What must never be forgotten, and what is proving to be the case increasingly around the world, is that united the citizen population can always overcome any form of blatant state oppression and attempts to stifle the sharing of information. An important aspect of this is that a majority must be vocal and consistent with the message that political censorship of the internet should never play a role in any truly democratic and free society. This means not only being vocal when it is too late and the attempt is already underway, but early enough to make sure that such an eventuality is never even truly considered as an option because the backlash that would occur is already well known. What I’m talking about isn’t the kind of revolution that we are seeing in places such as Egypt, but rather a consistent and educated lobbying movement that hits home at the highest levels and has a vocal and erudite message to portray to the world’s media.
I’d love to hear from those of you better versed in the specifics of this technology, and please do correct any oversights or errors I may have made. In particular, it would be great to hear of any grassroot initiatives that are attempting to ensure such a human right continues to be accessible for the largest number of people possible.
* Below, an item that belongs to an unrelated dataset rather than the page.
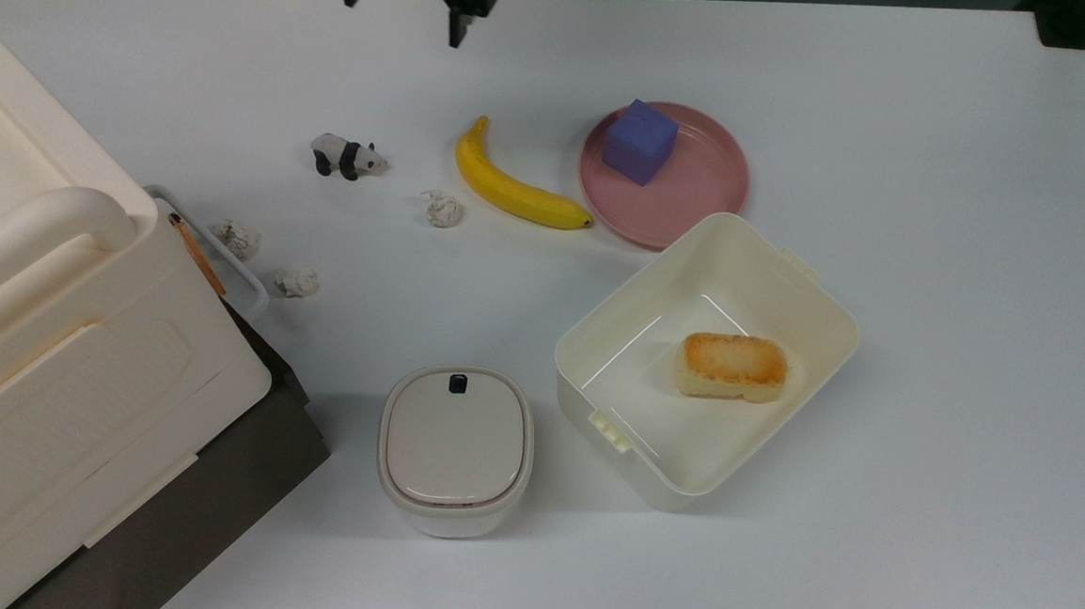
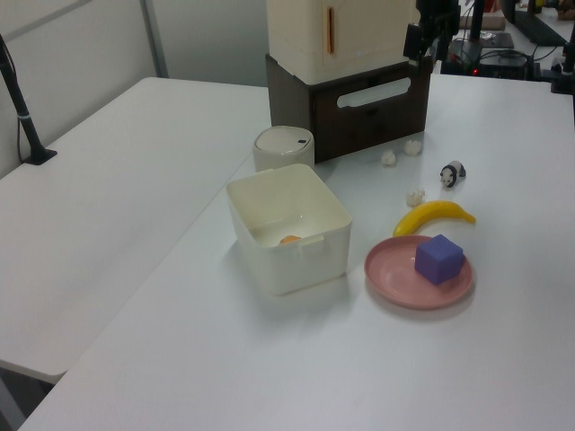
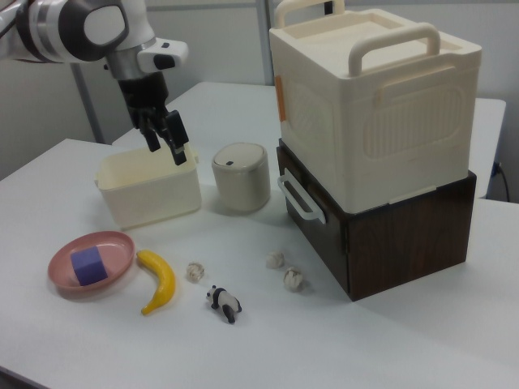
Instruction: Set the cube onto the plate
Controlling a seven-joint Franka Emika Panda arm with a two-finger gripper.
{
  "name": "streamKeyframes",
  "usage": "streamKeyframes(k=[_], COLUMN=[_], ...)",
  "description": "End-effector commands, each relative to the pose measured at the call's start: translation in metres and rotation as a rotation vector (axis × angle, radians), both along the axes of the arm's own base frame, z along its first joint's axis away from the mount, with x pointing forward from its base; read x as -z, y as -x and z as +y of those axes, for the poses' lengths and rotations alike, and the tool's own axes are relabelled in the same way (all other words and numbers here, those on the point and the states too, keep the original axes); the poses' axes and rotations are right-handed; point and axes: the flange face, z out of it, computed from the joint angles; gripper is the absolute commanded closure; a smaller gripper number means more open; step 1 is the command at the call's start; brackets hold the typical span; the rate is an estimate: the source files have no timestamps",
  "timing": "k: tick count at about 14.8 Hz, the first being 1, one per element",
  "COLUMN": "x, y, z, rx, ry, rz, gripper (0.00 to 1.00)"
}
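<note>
The small matte blue-purple cube (image 1: 640, 141) sits flat on the round pink plastic plate (image 1: 700, 196), toward the top view's left side of it. A yellow banana (image 1: 512, 185) lies just beside the plate's rim. The black two-finger gripper (image 3: 166, 140) hangs above the table, well apart from the cube, fingers spread and holding nothing.

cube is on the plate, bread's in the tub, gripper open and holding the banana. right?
Not quite. The gripper is open but holds nothing; the banana lies on the table beside the plate, as the top view shows. The cube is on the plate, the bread in the tub.
</note>
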Motion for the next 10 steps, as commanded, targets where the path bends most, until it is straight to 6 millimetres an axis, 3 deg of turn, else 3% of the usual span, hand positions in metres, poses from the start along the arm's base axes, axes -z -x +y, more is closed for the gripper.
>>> streamKeyframes(k=[1,4,10], x=[0.0032,0.002,-0.001], y=[0.0015,0.0022,0.0071], z=[0.0207,0.0272,0.0213], rx=[-0.036,-0.061,-0.193], ry=[-0.022,-0.036,-0.031], rz=[-0.012,-0.011,0.024], gripper=[0.0,0.0,0.0])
With current discussions even in the United States (self-proclaimed bastion of free speech) surrounding just how the internet could be muzzled, it is certainly more important than ever to ensure that as a collective we move faster and further than any oppressive elements are able to.
Thankfully, this already seems to be the case and the cat is well and truly out of the bag – but now those of us lucky enough to be assured such access need to consider how we might contribute to widening that access to the largest number of people around the world. The future of humanity depends a great deal on a collective source of information, debate and international organisation of people; so we must not become complacent and allow ourselves to ignore any attempt to take this unifying gift away from us.